Is your cyber security training and awareness programme working?
You’ve identified your top human cyber risks (the things people do, or don’t do which could create a security issue). Tick.
You understand a bit about what staff find easy or hard about keeping information secure. Tick.
You’ve put a programme of activities in place to engage and motivate people to do the right thing. Tick.
If you’ve ticked one or more boxes, be very proud! You’ve made great inroads into building a good security culture by taking the time to help your staff make good decisions when working online.
Building a good security culture, incorporating meaningful training and awareness, takes time and money. So how do you know your investment is paying off?
Ask yourself —
Have our human cyber risks reduced?
Are staff making changes to their behaviours which means our information is more secure?
Can we actually show the success of our cyber security training and awareness efforts?
Read on for some tips on how to answer ‘yes’ to those questions.
How to measure the success of your cyber security training and awareness programme
Before you embark on raising awareness and changing security behaviours, you need to have a good understanding of what risks you are managing, what behaviours you want changed and why.
To do this you need to:
1) Decide the top human cyber risks you want to focus on
This is really the guts of your programme! What do you want to help people do differently and why. If they don’t change their behaviours, what could happen.
Identify your own top human risks to know what to cover in your programme and focus on the things that will make the biggest difference first.
Try a simple risk exercise with a group of stakeholders from across the business. Discuss and plot likelihood and impact of a handful of human risks (phishing email, email attachments, not knowing about security policies and processes, not locking devices, unauthorised access to buildings etc). Think about these in context of working at home and at work.

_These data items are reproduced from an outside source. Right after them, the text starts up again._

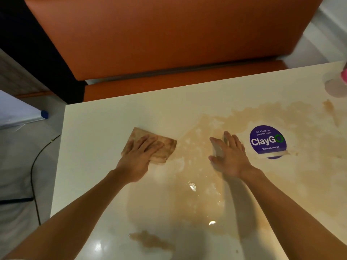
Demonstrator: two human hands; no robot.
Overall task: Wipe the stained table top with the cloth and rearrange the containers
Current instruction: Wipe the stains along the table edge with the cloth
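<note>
Two bare forearms reach in from the near edge over the cream tabletop (97, 117), w/ a brown puddle (189, 199) spread between them. Left hand (138, 158) lies flat on the folded, stained cloth (168, 147), fingers straight, pressing it down at the puddle's left edge. Right hand (228, 156) rests open on the wet stain, holding nothing, just left of a purple round sticker (267, 141). Far right corner: a pink-and-clear object (339, 81), prob. a container, blurred and cut off. Orange seat (169, 44) behind.
</note>
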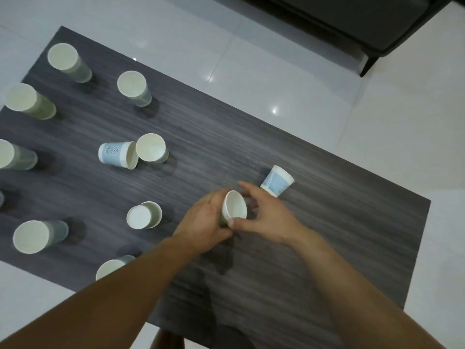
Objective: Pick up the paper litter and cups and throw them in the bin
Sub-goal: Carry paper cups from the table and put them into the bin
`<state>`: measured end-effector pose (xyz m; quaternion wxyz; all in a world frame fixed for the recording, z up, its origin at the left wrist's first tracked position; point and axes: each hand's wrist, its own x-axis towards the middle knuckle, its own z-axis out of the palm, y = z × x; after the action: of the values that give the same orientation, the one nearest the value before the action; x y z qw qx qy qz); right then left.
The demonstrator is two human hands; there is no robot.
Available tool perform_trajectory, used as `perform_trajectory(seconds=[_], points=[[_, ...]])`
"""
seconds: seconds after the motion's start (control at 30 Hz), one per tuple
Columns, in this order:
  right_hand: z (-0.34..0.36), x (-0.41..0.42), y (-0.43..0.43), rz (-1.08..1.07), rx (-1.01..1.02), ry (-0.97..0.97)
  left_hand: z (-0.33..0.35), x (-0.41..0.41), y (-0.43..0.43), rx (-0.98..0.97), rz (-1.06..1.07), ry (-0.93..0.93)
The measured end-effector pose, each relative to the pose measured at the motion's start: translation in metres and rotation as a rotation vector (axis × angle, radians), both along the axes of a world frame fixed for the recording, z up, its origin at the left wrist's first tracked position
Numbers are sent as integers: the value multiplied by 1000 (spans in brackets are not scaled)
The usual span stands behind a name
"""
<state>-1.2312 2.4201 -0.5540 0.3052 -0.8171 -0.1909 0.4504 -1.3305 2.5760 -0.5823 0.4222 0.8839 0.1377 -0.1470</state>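
The person is bending over the table (339, 248). The left hand (203, 222) is curling its fingers round the body of a cup (235, 209), holding it tilted just off the tabletop with the mouth facing up toward them. The right hand (266, 215) is at the same cup. Its thumb is lying on the lower rim and its fingers are arching over the far side. I cannot tell whether it is truly pinching the cup or only steadying it.

Just beyond the right hand, apart from its fingers, a blue cup (276, 181) is lying on its side. The other cups (133, 86) are scattered across the left of the table, most upright and a couple tipped over. No bin is showing, and I am seeing no loose paper.

These are looking like thin paper cups, very light and, going by the open mouths, empty. I would expect the wall to be giving under any hard squeeze, while the rolled rim is probably the stiffest part. A gentle wrap round the body or a pinch at the rim should do. Nesting one inside another would likely let a hand carry several.
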Motion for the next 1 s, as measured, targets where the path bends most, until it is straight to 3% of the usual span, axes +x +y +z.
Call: perform_trajectory(seconds=[0.07, 0.13, 0.17, 0.23, 0.3, 0.43, 0.57, 0.87, 1.0], points=[[-14, 19, -6, -100, -69, -192, -10, -12, 9, 75, 62, 30], [-31, 41, -11, -195, -274, -469, -20, -26, 11, 75, 90, 79], [-40, 50, -11, -221, -412, -509, -24, -33, 10, 58, 98, 100], [-56, 65, -8, -270, -639, -376, -29, -43, 7, 28, 114, 128], [-73, 74, -7, -376, -693, -212, -31, -50, 2, 8, 123, 142], [-85, 70, -6, -394, -677, -159, -29, -57, -4, 22, 104, 110], [-71, 37, -19, -429, -533, -153, -9, -48, -3, 164, 70, 73], [26, -29, -43, -484, -217, -147, 85, -46, -16, 216, 21, 19], [81, -64, -62, -393, -158, -322, 125, -61, -30, 201, -10, -27]])
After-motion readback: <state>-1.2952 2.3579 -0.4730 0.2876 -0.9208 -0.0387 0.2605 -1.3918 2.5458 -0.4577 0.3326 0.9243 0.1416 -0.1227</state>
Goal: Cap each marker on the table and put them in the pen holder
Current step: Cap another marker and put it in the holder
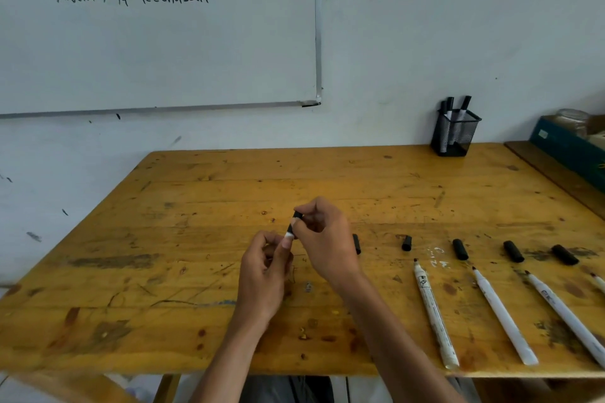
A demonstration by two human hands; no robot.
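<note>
Over the middle of the wooden table (196,206), my left hand (265,275) grips a white marker (289,235), mostly hidden in the fist. My right hand (324,239) pinches a black cap (296,216) at the marker's top end. To the right lie three uncapped white markers (432,314) (504,317) (566,314), and a fourth (599,281) is cut off by the frame edge. Several loose black caps (406,243) (460,249) (513,251) (564,254) lie above them; one cap (357,244) sits beside my right hand. A black mesh pen holder (455,132) at the back right holds three capped markers.
A whiteboard (157,42) with writing hangs on the wall behind the table. At the far right stand a green box (569,150) and a glass jar (571,119) on a darker ledge. My legs show below the table's front edge.
</note>
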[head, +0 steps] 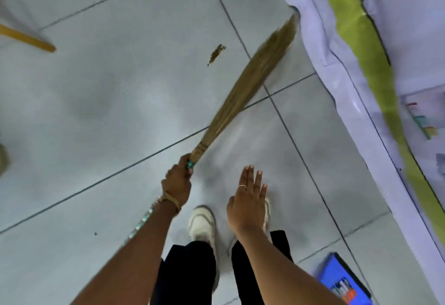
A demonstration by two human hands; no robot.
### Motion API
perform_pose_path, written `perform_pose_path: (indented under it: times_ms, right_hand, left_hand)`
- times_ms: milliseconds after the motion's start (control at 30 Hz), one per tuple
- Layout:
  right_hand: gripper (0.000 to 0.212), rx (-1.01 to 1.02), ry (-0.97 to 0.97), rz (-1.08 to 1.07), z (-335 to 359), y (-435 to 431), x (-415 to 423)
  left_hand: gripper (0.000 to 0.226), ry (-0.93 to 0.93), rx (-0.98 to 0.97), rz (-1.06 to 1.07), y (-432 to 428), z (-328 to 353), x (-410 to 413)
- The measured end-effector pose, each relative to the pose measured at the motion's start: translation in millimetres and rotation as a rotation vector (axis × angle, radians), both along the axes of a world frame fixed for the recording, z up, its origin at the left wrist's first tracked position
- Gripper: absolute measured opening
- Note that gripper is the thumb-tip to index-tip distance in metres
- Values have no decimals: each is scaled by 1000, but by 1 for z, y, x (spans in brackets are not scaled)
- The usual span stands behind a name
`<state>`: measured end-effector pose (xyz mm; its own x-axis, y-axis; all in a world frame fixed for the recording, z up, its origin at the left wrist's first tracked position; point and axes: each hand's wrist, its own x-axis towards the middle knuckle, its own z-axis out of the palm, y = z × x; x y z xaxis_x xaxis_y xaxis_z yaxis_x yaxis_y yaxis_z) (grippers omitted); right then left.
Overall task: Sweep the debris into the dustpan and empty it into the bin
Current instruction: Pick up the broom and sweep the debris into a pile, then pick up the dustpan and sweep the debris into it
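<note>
Two hands are in view above the tiled floor [96,116], which fills most of the frame, with a banner [361,46] along its edge from 1 to 4 o'clock. Next in size, the broom [243,87] slants from centre toward 1 o'clock, its bristle tip touching the banner's edge. My left hand [177,184] is clenched round the broom's handle; the right hand [249,198] hangs released, fingers spread, grasping nothing. Smallest, the debris [216,53] lies at 12 o'clock, just left of the bristles. Best done by drawing short, low strokes leftward across it. No dustpan or bin shows.
</note>
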<state>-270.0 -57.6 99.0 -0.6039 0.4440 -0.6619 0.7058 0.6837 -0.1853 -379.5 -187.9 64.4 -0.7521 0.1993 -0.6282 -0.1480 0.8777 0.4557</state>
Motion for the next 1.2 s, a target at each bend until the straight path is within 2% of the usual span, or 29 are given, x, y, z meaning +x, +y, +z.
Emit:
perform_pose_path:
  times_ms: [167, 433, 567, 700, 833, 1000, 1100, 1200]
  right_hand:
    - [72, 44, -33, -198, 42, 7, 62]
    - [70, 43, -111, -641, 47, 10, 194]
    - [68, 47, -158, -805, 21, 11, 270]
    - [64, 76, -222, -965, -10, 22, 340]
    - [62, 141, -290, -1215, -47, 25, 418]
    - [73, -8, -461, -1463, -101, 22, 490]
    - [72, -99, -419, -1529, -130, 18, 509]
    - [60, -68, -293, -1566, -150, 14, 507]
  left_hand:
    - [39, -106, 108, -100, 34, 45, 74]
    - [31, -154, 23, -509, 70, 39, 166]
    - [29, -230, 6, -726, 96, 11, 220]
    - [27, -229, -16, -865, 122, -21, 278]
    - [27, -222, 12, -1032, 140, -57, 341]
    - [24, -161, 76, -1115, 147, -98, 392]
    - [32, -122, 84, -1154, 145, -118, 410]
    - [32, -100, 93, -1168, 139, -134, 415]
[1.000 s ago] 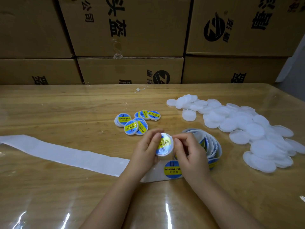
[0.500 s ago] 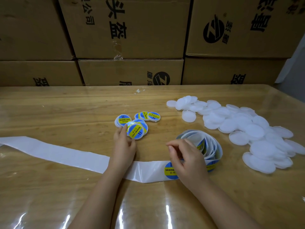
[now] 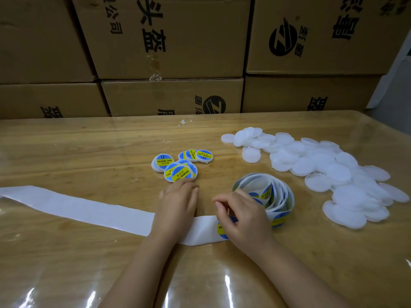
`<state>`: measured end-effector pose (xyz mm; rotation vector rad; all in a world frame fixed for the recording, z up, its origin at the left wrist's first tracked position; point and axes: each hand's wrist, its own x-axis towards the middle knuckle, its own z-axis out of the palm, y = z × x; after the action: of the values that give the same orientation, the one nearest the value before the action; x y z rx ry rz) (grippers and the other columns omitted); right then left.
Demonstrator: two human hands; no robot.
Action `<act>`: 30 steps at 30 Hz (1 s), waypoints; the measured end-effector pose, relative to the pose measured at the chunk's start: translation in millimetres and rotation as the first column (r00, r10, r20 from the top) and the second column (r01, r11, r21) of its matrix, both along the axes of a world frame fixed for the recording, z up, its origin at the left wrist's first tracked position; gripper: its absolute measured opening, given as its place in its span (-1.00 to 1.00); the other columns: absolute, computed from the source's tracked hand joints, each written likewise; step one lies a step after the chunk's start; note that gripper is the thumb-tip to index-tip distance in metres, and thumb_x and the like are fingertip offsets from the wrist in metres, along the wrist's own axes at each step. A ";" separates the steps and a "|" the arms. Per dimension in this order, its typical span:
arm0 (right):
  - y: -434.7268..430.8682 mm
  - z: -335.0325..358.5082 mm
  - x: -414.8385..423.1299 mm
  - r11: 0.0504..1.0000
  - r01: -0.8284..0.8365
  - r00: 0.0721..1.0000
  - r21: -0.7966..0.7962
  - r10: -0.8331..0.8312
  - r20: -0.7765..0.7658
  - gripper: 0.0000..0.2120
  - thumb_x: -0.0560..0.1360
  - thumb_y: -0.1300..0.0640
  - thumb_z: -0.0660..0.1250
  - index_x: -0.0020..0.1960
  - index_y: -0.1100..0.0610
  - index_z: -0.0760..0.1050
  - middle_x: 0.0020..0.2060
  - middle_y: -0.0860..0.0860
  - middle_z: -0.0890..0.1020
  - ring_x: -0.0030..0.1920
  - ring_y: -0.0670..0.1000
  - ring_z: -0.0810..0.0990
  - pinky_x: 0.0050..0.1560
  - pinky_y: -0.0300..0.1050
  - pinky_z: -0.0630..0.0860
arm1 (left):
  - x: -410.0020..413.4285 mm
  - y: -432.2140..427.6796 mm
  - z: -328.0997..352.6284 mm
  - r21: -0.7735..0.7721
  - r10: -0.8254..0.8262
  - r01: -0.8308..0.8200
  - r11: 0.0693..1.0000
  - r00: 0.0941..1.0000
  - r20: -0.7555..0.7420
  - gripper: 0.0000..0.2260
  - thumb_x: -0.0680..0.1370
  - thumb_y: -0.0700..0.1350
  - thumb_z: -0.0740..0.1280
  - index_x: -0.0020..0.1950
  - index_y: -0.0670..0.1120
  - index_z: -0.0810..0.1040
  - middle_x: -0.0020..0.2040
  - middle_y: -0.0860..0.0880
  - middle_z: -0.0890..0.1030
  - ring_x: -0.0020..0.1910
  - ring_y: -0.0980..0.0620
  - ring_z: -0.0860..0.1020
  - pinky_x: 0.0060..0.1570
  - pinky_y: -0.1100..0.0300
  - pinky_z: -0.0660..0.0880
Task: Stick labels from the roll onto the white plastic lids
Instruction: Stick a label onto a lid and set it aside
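Left hand (image 3: 178, 203) withdrew; labelled lids (image 3: 180, 172) just beyond.

Label roll (image 3: 264, 196): loose coil standing on edge on the bench, with blue-and-yellow round labels showing on the inner turns.

Backing strip (image 3: 77, 205): white and flat, runs from the near side of the roll far out to the left.

One label (image 3: 221, 228): on the strip just left of the roll, mostly hidden.

Labelled lids (image 3: 180, 167): several in an overlapping cluster left of and beyond the roll, label faces up.

Plain white lids (image 3: 322, 165): large loose heap right of and beyond the roll, overlapping, mostly flat.
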<state>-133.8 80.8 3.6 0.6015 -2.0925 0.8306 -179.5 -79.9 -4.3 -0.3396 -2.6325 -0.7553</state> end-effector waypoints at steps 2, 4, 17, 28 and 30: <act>-0.2 -0.3 -0.2 1.000 0.002 1.000 0.000 -0.002 -0.010 -0.83 0.49 0.18 0.24 -0.15 0.20 0.59 -0.32 -0.04 0.57 -0.33 -0.05 0.45 -0.38 -0.14 0.43 | 10.3 14.4 5.0 0.197 -0.082 0.079 0.977 0.997 0.007 -0.85 0.58 -0.15 0.24 -0.02 -0.15 0.59 -0.05 -0.04 0.58 -0.05 -0.04 0.53 -0.03 -0.04 0.43; 1.8 0.1 -1.5 1.000 0.024 0.999 -0.017 -0.025 -0.028 -0.84 0.49 0.19 0.25 -0.14 0.20 0.59 -0.31 -0.05 0.58 -0.32 -0.04 0.46 -0.34 -0.14 0.44 | 20.3 30.5 5.2 0.250 -0.158 0.145 0.957 0.987 0.036 -0.86 0.57 -0.14 0.24 -0.07 -0.15 0.55 -0.13 -0.03 0.49 -0.17 0.00 0.49 -0.14 -0.02 0.44; 34.9 17.4 -9.8 0.857 0.336 0.942 -0.391 -0.298 0.156 -0.88 0.55 0.20 0.23 -0.03 0.18 0.54 -0.24 0.00 0.56 -0.21 0.00 0.51 -0.23 -0.04 0.49 | 16.3 35.0 -6.1 0.515 -0.274 0.094 0.852 0.918 0.286 -0.80 0.56 -0.02 0.26 -0.22 0.16 0.60 -0.28 0.05 0.59 -0.33 0.27 0.48 -0.31 0.40 0.38; 136.6 14.8 -31.7 0.654 0.690 0.371 0.310 -0.687 0.625 -0.69 0.58 0.25 0.10 0.27 0.15 0.46 0.22 0.16 0.44 0.21 0.22 0.38 0.05 0.02 0.38 | 18.2 33.8 -0.9 0.635 -0.239 -0.014 0.772 0.920 0.311 -0.76 0.56 -0.12 0.27 -0.29 0.01 0.61 -0.44 0.10 0.48 -0.41 0.19 0.40 -0.35 0.31 0.35; 147.6 16.0 -29.6 0.626 0.667 0.359 0.404 -0.745 0.562 -0.67 0.57 0.25 0.11 0.29 0.11 0.44 0.19 0.13 0.47 0.19 0.18 0.39 -0.03 -0.03 0.36 | 19.3 34.3 -0.9 0.628 -0.245 -0.011 0.778 0.916 0.319 -0.77 0.55 -0.10 0.27 -0.28 0.00 0.61 -0.39 0.10 0.55 -0.37 0.19 0.45 -0.29 0.28 0.40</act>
<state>-163.4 228.4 19.6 -0.7451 -2.7139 0.4144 -160.1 -45.5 -5.2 -0.1750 -2.5073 -1.8361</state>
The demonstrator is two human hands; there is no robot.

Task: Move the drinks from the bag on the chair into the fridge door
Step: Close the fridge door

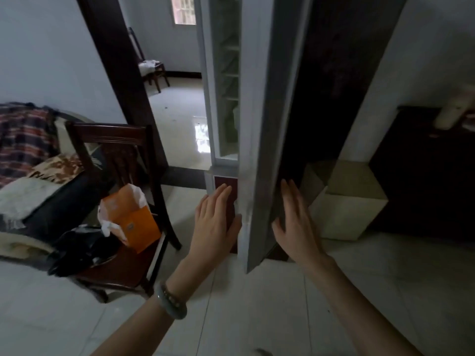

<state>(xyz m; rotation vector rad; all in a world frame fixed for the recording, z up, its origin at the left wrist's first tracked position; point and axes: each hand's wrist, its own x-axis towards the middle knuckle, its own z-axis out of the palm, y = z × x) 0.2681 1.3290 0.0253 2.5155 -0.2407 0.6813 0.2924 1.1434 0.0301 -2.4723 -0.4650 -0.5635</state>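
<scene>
Far to the left of my left hand (214, 222), the chair (120, 160) stands beside the bed, seat toward me. On the seat: an orange bag (133, 219) with a white liner showing at its mouth, standing upright and open; a crumpled black bag (82, 249) slumps just beside it, nearer me. No drinks visible from here; I judge they sit down inside one of the bags, and I cannot tell which. The chair sits close to the fridge, likely so the carry is short. My left hand is empty, fingers spread and flat, palm against the inner side of the fridge door (254, 150) near its lower edge, thumb on the door's edge. A pale bangle and a bead bracelet (171, 300) ride the left wrist. The door stands edge-on between my two hands; its shelves (228, 73) show above my left hand, and what they carry is too dim to tell. My right hand (295, 217), also empty and open, lies flat on the door's outer face. Both palms bracket the door, which reads as steadying or swinging it. Right of that hand, a pale box (344, 201) sits on the floor.
</scene>
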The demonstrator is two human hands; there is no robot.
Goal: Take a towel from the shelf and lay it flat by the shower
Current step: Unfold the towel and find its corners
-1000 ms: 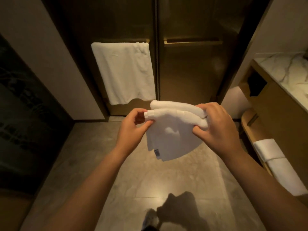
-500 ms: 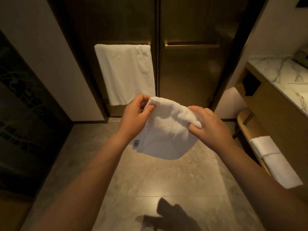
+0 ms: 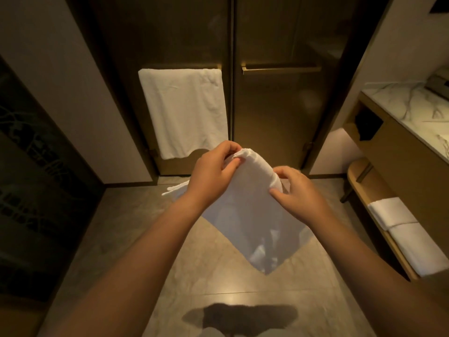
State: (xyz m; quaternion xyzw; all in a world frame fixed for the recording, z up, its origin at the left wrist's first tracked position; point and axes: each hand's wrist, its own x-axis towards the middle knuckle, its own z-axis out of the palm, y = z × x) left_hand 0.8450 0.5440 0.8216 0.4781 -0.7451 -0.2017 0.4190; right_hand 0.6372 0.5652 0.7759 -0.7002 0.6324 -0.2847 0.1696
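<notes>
A white towel [image 3: 252, 220] hangs partly unfolded in the air in front of me, above the tiled floor. My left hand [image 3: 213, 176] pinches its top edge near one corner. My right hand [image 3: 296, 193] grips the same top edge a little to the right and lower. The towel's free lower corner points down at the floor, and a flap sticks out to the left behind my left wrist. The glass shower doors [image 3: 274, 113] stand straight ahead. The low wooden shelf [image 3: 371, 190] is at the right.
Another white towel [image 3: 184, 110] hangs on the left shower door's bar. Two folded white towels [image 3: 408, 234] lie on the shelf under a marble counter [image 3: 418, 110]. A dark patterned panel [image 3: 36, 181] runs along the left. Grey floor tiles [image 3: 136, 229] spread between them.
The folded towel has opened and dropped into a much larger hanging sheet. Both hands have shifted along its top edge, my left hand rising slightly.
</notes>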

For each risk, try to find one or two practical indicators you can measure before and after your awareness campaigns.
For example, the number of stolen/lost devices and calls to service desk/reports.
Make sure you know where you can find these measures eg, from your Service Desk or Security Team, both before and after the campaign.
2) Know your audience
Using the outcomes of the risk exercise in step 1, and knowing what you’re going to measure in terms of success (your “practical indicators”) after your campaign, identify your target audience.
Who are you targeting with this training and what do they prioritise in their day? Do different teams have different risk profiles for example, finance team vs catering team? How can you ensure the effectiveness of your security campaign for different audience groups?
3) Roll out your awareness campaign
Make your communications short and sweet! Include a few words about why you’re asking staff to do something and be very clear on what they need to do. Be sure to tell them where to get help. Less is often more as people suffer badly from “comms fatigue”, especially in large organisations.
4) Measure the effectiveness of your campaign.
Go to your source/s of the practical indicators you identified in step 1 for the post-campaign numbers/facts etc. Compare those to the indicators you collected before the training or awareness campaign rolled out.
What do the measures tell you? Have behaviours changed as a result?
This may seem a very simplistic approach to measuring effectiveness, but at the end of the day all you need to do is understand the difference your awareness efforts have made.
Putting this into practice – case study
What are your human cyber risks?
You know some of your staff use and reuse weak passwords for both their home and work accounts, as they have had their credentials stolen and shown up for sale on hacker forums.
What do you want people to do differently?
You want staff to use stronger, complex, and unique passwords for each of their accounts but that becomes difficult to remember, so you are rolling out LastPass to make password management safer and easier for staff.
Identify the practical indicators you can measure before and after your awareness campaign, for example -
How many staff currently have a password manager saved to their phone or work device? Which ones do they use? How frequently are they accessed? Can you be sure they are set up and being used correctly?
Know your audience
Some of your staff are digital natives and need very little assistance with downloading, setting up and using apps, while other staff may need more hands-on help to get going and reset all their passwords. Some of your staff may only need a phone app while others might need a browser version. Target your training and awareness efforts to the audience groups who need to know.
Measure the change
10% of staff have completed the task – there is plenty of room for improvement, and feedback will be invaluable to improve results. Revisit the why of your training to ensure they understand why they are being asked to give up their time for better security. Make it relevant to their lives: do they know a password manager can be used for their personal or family accounts too, improving their family’s security?
50% of staff have done it - nice work. Think about an incentive to push the number higher. Get some early adopters to spread the word on your Yammer (organic marketing).
90% - Wow! Celebrate this win with staff in some way, and try encourage the remaining few to join in.
Is measuring the effectiveness of your training and awareness worth all this effort?
Yes it is! Measures are a powerful way to demonstrate effectiveness and help justify the need for ongoing investment in reducing human cyber risk.
Building a great security culture takes time and work but will definitely have a positive impact on the overall security of your organisation.